Bill C-46 demands only that applications for personal records be carefully scrutinized by the trial judge after the accused has established that the records are relevant. The bill makes it clear that any unsupported assertion by the accused will not be enough to meet the threshold of likely evidence. While the bill lists assertions which are insufficient on their own, these are by way of example and to highlight some of the reasons that may be cited when speculating about the contents of records. However the underlying rule is that the accused must always set out the grounds to establish how the records are likely relevant. The underlying rule applies to all records covered by the definition, including records of therapy relating to memory.
Bill C-46 addresses the issue of the production of records in sexual offence proceedings in a fair and balanced manner. The bill will not prohibit the production of records but will ensure that the only records produced are those which are likely to be relevant. It will ensure that judges carefully consider the rights of both the accused and the complainant. The trend by defence council to seek personal records to attack credibility is not a uniquely Canadian problem. I am aware the same trend has emerged in virtually all American states, in the United Kingdom, in Australia and in New Zealand.

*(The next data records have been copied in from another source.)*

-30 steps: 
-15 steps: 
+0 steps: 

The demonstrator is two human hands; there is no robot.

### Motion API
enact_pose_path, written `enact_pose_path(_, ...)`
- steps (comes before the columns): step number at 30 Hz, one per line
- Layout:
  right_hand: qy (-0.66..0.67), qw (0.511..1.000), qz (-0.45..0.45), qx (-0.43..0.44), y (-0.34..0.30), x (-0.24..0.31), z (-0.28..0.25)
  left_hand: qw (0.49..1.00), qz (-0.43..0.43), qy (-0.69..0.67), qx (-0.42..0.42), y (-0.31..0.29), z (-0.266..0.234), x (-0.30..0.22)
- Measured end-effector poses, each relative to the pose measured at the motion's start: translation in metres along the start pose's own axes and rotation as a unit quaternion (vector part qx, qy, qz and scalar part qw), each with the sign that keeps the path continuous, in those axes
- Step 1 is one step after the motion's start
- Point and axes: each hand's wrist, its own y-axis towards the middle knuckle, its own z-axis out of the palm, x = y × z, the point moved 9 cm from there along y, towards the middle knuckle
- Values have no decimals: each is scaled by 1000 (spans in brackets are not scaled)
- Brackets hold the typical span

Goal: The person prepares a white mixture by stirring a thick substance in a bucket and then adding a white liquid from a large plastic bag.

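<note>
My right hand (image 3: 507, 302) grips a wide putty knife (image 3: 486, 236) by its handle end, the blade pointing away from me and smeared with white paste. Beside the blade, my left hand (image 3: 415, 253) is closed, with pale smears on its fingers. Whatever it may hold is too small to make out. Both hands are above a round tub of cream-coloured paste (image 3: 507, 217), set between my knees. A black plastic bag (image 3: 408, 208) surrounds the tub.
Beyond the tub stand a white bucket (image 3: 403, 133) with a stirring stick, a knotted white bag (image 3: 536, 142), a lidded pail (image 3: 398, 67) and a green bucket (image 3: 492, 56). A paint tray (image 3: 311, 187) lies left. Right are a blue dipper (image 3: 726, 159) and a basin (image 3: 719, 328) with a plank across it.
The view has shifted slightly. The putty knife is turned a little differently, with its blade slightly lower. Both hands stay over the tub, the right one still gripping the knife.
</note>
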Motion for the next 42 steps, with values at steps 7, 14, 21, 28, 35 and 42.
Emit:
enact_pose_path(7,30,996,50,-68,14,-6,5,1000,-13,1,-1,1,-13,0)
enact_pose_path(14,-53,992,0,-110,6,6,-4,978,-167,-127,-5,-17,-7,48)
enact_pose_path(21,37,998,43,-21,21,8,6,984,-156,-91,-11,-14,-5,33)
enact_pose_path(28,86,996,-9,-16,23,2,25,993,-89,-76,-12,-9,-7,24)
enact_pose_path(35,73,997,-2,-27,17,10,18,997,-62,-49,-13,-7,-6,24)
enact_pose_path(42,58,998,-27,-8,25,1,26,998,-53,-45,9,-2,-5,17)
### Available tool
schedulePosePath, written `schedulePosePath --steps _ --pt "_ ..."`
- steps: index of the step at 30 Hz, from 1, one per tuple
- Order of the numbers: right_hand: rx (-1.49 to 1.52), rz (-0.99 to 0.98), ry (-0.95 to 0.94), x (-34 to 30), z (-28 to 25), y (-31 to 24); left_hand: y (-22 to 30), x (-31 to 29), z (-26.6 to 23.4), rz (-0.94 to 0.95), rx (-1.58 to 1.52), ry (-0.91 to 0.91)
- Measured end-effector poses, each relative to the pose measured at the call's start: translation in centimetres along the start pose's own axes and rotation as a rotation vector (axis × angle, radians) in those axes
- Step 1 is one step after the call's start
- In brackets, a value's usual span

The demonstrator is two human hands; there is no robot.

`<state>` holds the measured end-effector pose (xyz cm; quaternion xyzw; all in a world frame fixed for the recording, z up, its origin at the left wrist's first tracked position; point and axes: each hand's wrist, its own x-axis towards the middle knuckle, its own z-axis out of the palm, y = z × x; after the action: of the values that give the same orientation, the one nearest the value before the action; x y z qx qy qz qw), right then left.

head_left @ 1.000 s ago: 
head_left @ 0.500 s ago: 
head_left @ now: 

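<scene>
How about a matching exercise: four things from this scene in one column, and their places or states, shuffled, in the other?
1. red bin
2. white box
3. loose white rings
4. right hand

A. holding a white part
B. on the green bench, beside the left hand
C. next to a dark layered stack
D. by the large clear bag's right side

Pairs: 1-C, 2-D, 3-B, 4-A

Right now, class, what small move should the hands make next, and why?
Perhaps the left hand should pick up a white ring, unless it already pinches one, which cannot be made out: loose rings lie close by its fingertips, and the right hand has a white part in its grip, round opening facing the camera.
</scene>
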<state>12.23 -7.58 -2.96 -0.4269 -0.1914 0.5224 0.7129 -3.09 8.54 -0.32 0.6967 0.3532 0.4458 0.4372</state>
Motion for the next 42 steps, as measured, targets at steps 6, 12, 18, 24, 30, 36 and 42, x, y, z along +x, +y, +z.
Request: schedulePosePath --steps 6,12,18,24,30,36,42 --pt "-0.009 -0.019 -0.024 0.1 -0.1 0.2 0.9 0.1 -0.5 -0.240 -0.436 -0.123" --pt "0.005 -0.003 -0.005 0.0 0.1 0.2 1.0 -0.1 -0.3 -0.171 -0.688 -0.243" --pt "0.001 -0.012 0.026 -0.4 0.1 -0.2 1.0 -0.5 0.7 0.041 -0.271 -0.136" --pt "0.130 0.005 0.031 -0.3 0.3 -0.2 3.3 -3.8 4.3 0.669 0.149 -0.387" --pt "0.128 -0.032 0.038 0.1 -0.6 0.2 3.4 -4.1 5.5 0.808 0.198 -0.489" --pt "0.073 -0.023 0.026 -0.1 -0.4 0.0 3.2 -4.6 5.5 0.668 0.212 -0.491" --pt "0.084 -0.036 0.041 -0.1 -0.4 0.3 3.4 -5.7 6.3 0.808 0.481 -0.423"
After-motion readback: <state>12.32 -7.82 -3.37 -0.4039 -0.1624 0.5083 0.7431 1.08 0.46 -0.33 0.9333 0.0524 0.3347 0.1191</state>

The solutions proposed in other states vary. Some have opted for statutory privileges which apply to specific communications and records. We decided not to do that. Others have opted for an application for production model. What all have in common is the recognition that rights to privacy must be accommodated along with the right to a full answer in defence and where personal records are at stake the accused must demonstrate their likely relevance.
Our legislative proposals address the problem in a fair, balanced and comprehensive manner. I emphasize that the bill will not prohibit the production of records. Records can still be produced. I also emphasize that the bill will not prohibit the calling of witnesses who may have information relevant to those records. Those witnesses are still compellable. It ensures that the only records produced are those that are likely relevant. It ensures that judges carefully consider the rights of both the accused and the complainant before such records are produced.